Here’s a look at what the loosened restrictions mean for Texans:

  • Statewide, masks will no longer be required in public for the first time since last summer. Abbott made face coverings mandatory for most Texans on July 2. While more than 30 states still require masking, Texas is the most populous state to not require them. But federal, state and local health officials say masks should still be worn and other precautions should be taken to slow the virus’ spread.
  • School boards, courts and college campuses can still require masks. Local governments can also require them in their facilities. Masks are still required on federal property, on public transportation and in public schools. Days after Abbott’s announcement, Austin, Dallas, Houston, San Antonio and El Paso leaders announced that masks will be required to enter city-owned indoor spaces like libraries, police and fire department headquarters, convention centers and transportation hubs.
  • The legal protections for enforcing mask usage have been significantly lessened under the order — county judges and local officials cannot jail or impose penalties on those who refuse to wear a mask, nor penalize businesses that do not mandate mask usage. They can still enforce trespassing ordinances, though.
  • Austin and Travis County public health leaders say that they will continue requiring residents to wear masks in public. But officials didn't say how they'll enforce the order. If Austin does try to enforce its mask rule, it could set up a new legal showdown between the state and its capital city.
  • Businesses can return to 100% capacity, but may still limit capacity or enforce safety protocols “at their own discretion,” according to Abbott’s latest order. That directive states that businesses can still require employees or customers to wear masks. H-E-B, ALDI, Kroger and Target are among businesses that will still require masks. As of Tuesday, Walmart had not released updated guidance following the announcement; its current policy still requires in-store masking.

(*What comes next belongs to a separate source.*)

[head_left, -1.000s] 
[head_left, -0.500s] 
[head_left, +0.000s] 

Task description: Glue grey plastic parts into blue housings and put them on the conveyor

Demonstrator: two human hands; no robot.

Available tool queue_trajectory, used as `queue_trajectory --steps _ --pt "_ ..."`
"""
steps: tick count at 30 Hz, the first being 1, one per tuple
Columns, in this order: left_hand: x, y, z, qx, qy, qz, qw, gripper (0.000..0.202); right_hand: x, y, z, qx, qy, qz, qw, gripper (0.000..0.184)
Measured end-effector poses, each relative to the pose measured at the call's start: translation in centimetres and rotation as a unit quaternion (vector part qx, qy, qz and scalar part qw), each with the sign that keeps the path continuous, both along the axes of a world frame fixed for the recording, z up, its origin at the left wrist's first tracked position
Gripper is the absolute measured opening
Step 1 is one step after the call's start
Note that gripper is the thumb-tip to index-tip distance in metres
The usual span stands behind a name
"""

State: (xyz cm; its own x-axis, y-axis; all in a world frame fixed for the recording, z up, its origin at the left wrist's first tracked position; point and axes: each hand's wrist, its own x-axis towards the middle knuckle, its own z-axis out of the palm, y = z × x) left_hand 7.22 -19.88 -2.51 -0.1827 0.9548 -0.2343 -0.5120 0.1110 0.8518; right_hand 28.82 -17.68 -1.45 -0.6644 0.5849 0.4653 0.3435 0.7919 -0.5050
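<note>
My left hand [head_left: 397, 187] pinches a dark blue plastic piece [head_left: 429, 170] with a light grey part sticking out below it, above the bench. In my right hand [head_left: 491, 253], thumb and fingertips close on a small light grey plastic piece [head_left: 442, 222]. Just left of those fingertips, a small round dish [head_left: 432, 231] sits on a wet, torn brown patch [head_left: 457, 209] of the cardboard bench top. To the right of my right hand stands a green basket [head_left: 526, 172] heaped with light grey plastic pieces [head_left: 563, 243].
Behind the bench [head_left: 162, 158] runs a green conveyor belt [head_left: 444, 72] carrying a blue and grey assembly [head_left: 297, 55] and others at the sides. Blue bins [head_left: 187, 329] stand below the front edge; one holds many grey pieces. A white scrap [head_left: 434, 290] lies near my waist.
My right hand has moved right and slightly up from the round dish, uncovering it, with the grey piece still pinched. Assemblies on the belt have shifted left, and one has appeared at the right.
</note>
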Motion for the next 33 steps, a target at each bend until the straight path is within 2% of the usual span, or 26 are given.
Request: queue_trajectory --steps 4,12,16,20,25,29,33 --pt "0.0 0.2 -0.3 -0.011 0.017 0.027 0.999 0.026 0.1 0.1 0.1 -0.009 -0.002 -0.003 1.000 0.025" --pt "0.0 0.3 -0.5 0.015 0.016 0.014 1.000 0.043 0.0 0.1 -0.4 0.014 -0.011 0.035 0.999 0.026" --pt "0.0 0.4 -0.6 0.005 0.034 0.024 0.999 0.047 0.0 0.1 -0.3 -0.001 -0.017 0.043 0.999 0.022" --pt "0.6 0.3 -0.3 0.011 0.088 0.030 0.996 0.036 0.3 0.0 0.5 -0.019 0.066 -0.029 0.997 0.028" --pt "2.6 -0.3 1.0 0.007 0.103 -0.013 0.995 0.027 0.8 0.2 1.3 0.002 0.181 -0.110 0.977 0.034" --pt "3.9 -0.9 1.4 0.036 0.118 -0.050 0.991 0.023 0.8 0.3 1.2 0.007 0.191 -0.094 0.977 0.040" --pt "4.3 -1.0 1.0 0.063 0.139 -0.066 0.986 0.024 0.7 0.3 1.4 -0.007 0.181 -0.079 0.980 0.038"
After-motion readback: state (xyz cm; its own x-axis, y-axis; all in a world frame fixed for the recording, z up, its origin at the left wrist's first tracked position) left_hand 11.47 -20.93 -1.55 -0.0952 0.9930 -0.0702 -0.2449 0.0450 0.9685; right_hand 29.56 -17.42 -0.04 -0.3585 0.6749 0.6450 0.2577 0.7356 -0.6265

  • Officials in areas with a large share of patients hospitalized for COVID-19 can scale back business operations. Local officials can limit business operations to 50% capacity if more than 15% of hospital capacity in their region is being used to treat patients with COVID-19 for seven consecutive days or more. If that threshold is met or exceeded, there are no automatic restrictions; local officials must issue them.
  • Inmate visitation at county and municipal jails can resume for the first time since Abbott declared a public health disaster last year, bringing some relief for Texas prisoners. Visits need to be scheduled in advance and only one adult can visit at a time. A negative test result and face masks will be required, and no physical contact will be allowed.